Japanese Economy Minister Yasutoshi Nishimura said on Thursday that the government was prepared to help small businesses and farms depending on the outcome of trade talks with the United States, expected to be finalised and signed next week.
“We’re working on the negotiations now,” Nishimura told reporters in a briefing. “If necessary, we will make sure to support mid-size and small companies and farms,” depending on what is agreed with the United States, he added.
U.S. President Donald Trump said this week he had struck trade agreements with Tokyo but left unclear whether he had agreed not to impose threatened national security tariffs on Japanese vehicles and auto parts – a critical issue to Japan.
Trump and Japanese Prime Minister Shinzo Abe have said they hoped to sign an agreement at this month’s United Nations General Assembly in New York.
Trump’s announcement has left unanswered questions over whether the agreement would deliver Japan one of the main prizes of its negotiations: a U.S. pledge not to impose national security tariffs of up to 25% on Japanese vehicles and auto parts under Section 232 of U.S. trade law.
Japanese Foreign Minister Toshimitsu Motegi, who is in charge of talks with U.S. Trade Representative Robert Lighthizer, has said he wanted to reconfirm at the final stage of talks that the tariffs would not be imposed.

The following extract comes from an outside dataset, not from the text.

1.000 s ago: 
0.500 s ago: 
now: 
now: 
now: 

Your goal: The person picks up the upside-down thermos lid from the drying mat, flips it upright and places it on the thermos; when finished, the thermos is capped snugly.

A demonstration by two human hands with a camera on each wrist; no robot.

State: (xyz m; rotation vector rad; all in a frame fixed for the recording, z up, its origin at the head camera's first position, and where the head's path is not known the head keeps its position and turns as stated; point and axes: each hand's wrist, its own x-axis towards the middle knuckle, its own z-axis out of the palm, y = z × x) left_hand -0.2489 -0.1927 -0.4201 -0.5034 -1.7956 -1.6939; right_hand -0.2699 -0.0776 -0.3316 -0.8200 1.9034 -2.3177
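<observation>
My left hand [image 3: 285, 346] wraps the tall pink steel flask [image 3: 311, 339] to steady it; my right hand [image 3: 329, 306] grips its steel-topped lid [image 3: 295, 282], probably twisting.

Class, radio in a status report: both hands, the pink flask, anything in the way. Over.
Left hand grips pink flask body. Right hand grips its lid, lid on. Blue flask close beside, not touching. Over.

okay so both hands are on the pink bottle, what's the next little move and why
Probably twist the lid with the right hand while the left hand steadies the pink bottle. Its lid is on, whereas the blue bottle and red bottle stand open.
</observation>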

Full details of the agreement have not been disclosed. But Japan is expected to agree to cut tariffs on imports of U.S. beef and pork to within levels granted to signatories of the multilateral Trans-Pacific Partnership (TPP) pact, officials have said.
That would allow Trump to please U.S. farmers ahead of next year’s presidential election. The farmers had been disadvantaged in Japan’s market after the United States withdrew from TPP after Trump took office in 2017. It would also let Abe keep a pledge to domestic producers.
Japan is also expected to set a safeguard quota of about 240,000 tonnes of U.S. beef imports for the first year after the trade deal takes effect, the Mainichi newspaper reported on Thursday. That would cover most American beef imports, but the quota will likely increase to about 290,000 tonnes by 2033, the paper said.
Under TPP, Japan imposes a tax of 26.6% on beef imports up to around 600,000 tonnes annually and the rate goes up to 38.5% when imports surpass that amount.
Currently, Japan imposes a 38.5% tariff on U.S. beef imports and higher tariffs if accumulated quarterly imports of specific beef products rise more than 17 percent from the previous year.